(Records from a dataset)
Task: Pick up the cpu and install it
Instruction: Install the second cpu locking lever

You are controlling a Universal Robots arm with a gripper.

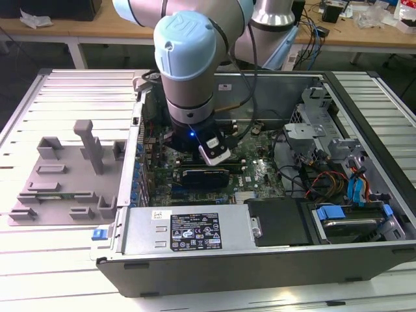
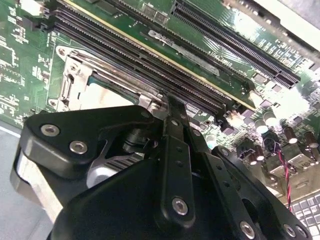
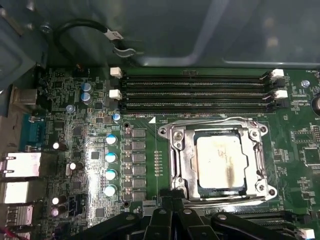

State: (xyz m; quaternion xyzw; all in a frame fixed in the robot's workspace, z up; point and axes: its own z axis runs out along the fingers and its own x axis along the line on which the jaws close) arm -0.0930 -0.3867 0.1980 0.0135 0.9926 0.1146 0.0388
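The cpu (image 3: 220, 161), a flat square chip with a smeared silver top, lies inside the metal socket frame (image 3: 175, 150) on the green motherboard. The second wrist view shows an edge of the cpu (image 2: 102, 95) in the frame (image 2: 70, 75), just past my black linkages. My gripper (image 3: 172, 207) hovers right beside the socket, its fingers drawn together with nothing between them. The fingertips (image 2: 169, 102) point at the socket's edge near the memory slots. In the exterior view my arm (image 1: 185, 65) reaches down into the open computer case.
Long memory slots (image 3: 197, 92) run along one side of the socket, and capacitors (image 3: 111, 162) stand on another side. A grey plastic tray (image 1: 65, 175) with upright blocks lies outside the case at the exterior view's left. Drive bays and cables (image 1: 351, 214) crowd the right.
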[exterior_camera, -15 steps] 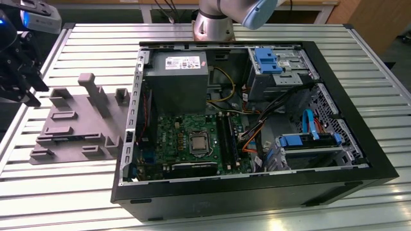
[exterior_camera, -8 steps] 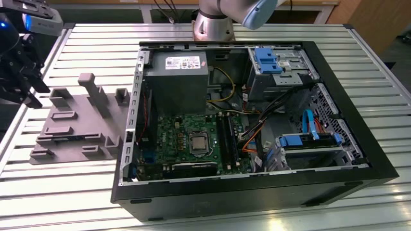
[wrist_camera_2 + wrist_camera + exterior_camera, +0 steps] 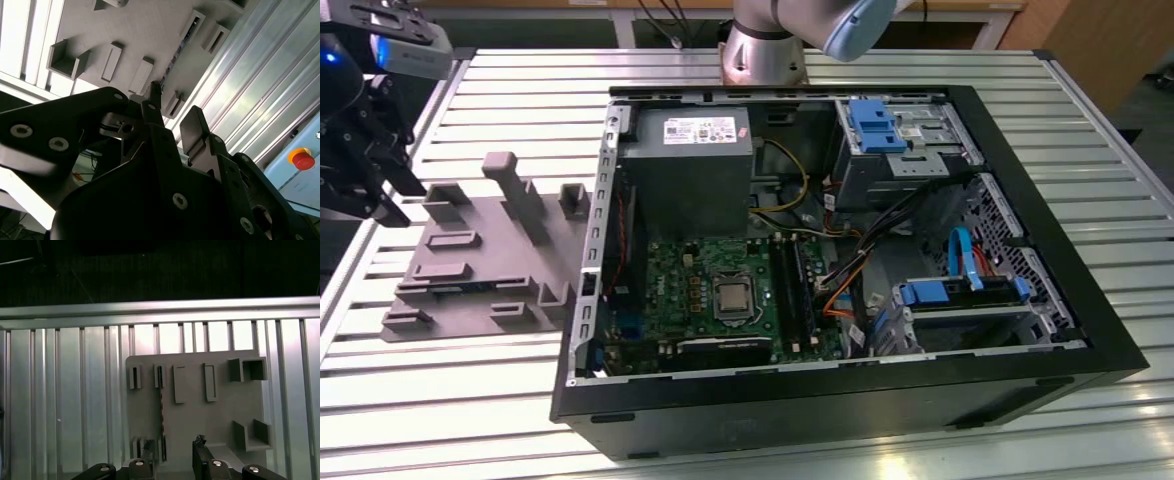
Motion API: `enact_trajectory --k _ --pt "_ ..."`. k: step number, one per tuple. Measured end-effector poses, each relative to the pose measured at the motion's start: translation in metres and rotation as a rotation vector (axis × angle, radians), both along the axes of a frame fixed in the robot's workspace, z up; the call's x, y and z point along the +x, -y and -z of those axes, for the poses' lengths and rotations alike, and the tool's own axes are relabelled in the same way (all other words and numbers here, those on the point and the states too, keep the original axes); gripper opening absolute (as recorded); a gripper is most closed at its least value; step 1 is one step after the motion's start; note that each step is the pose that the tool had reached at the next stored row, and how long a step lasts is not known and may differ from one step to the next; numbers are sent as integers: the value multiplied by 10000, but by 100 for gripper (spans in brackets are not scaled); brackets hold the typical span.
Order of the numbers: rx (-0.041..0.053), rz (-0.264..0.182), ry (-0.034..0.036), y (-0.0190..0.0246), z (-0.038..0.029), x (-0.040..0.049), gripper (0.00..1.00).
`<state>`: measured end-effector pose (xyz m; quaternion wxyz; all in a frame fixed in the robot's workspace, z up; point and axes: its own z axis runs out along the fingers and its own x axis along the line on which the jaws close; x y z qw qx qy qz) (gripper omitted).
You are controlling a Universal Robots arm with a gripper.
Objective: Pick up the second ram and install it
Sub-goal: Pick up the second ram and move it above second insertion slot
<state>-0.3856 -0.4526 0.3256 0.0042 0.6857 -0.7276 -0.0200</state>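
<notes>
Black gripper [image 3: 174, 444], jaws apart and empty, hangs above the grey plastic holder [image 3: 220, 412]. The second ram [image 3: 161, 410], a thin dark circuit-board stick, lies between the jaws, nearer one; centring likely helps.

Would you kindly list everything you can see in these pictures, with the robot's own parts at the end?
second ram: one, dark, thin, standing on edge in a slot of the holder
holder: one, grey plastic, on the table at the exterior view's left of the case
computer case: one, black, side open, on the table
motherboard: one, green, inside the case
power supply: one, grey, inside the case
drive brackets: two, blue, inside the case
table: one, silver, slatted
button: one, red on yellow, beyond the table's edge
arm: one, grey, base at the table's edge by the case
gripper: one, black, open, holding nothing, over the holder near the second ram
</notes>
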Motion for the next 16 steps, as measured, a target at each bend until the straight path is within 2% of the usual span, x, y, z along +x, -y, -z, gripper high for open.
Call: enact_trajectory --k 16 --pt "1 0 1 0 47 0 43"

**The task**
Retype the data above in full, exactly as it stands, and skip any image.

**Solution**
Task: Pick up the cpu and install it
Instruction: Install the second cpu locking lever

You are controlling a Universal Robots arm with a gripper.


State: (xyz m; quaternion xyzw; all in a frame fixed in the robot's workspace, z up; point and axes: its own z axis runs out along the fingers and its own x axis along the line on which the jaws close) arm -0.0930 -0.3867 0.1980 0.0135 0.9926 0.1146 0.0388
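The cpu (image 3: 220, 161), a flat square chip with a smeared silver top, lies inside the metal socket frame (image 3: 175, 150) on the green motherboard. The second wrist view shows an edge of the cpu (image 2: 102, 95) in the frame (image 2: 70, 75), just past my black linkages. My gripper (image 3: 172, 207) hovers right beside the socket, its fingers drawn together with nothing between them. The fingertips (image 2: 169, 102) point at the socket's edge near the memory slots. In the exterior view my arm (image 1: 185, 65) reaches down into the open computer case.
Long memory slots (image 3: 197, 92) run along one side of the socket, and capacitors (image 3: 111, 162) stand on another side. A grey plastic tray (image 1: 65, 175) with upright blocks lies outside the case at the exterior view's left. Drive bays and cables (image 1: 351, 214) crowd the right.
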[exterior_camera, -15 steps] 
[exterior_camera, -8 steps] 
[wrist_camera_2 + wrist_camera + exterior_camera, +0 steps] 
Motion API: `enact_trajectory --k _ --pt "_ ..."`. k: step number, one per tuple. Measured end-effector poses, each relative to the pose measured at the motion's start: translation in metres and rotation as a rotation vector (axis × angle, radians), both along the axes of a frame fixed in the robot's workspace, z up; the call's x, y and z point along the +x, -y and -z of those axes, for the poses' lengths and rotations alike, and the tool's own axes are relabelled in the same way (all other words and numbers here, those on the point and the states too, keep the original axes); gripper opening absolute (as recorded); a gripper is most closed at its least value; step 1 is one step after the motion's start; note that each step is the pose that the tool had reached at the next stored row, and how long a step lasts is not known and may differ from one step to the next; numbers are sent as integers: the value multiplied by 10000, but by 100 for gripper (spans in brackets are not scaled); brackets hold the typical span.
Order of the numbers: rx (-0.041..0.053), rz (-0.264..0.182), ry (-0.034..0.036), y (-0.0190..0.0246), z (-0.038..0.029), x (-0.040..0.049), gripper (0.00..1.00).
`<state>`: measured end-effector pose (xyz m; quaternion wxyz; all in a frame fixed in the robot's workspace, z up; point and axes: its own z axis runs out along the fingers and its own x axis along the line on which the jaws close; x y z qw qx qy qz) (gripper omitted).
You are controlling a Universal Robots arm with a gripper.
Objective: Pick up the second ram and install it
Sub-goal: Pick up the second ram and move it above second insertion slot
<state>-0.3856 -0.4526 0.3256 0.0042 0.6857 -0.7276 -0.0200</state>
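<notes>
Black gripper [image 3: 174, 444], jaws apart and empty, hangs above the grey plastic holder [image 3: 220, 412]. The second ram [image 3: 161, 410], a thin dark circuit-board stick, lies between the jaws, nearer one; centring likely helps.

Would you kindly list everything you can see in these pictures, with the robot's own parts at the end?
second ram: one, dark, thin, standing on edge in a slot of the holder
holder: one, grey plastic, on the table at the exterior view's left of the case
computer case: one, black, side open, on the table
motherboard: one, green, inside the case
power supply: one, grey, inside the case
drive brackets: two, blue, inside the case
table: one, silver, slatted
button: one, red on yellow, beyond the table's edge
arm: one, grey, base at the table's edge by the case
gripper: one, black, open, holding nothing, over the holder near the second ram
</notes>
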Motion for the next 16 steps, as measured, a target at each bend until the straight path is within 2% of the usual span, x, y, z along +x, -y, -z, gripper high for open.
Call: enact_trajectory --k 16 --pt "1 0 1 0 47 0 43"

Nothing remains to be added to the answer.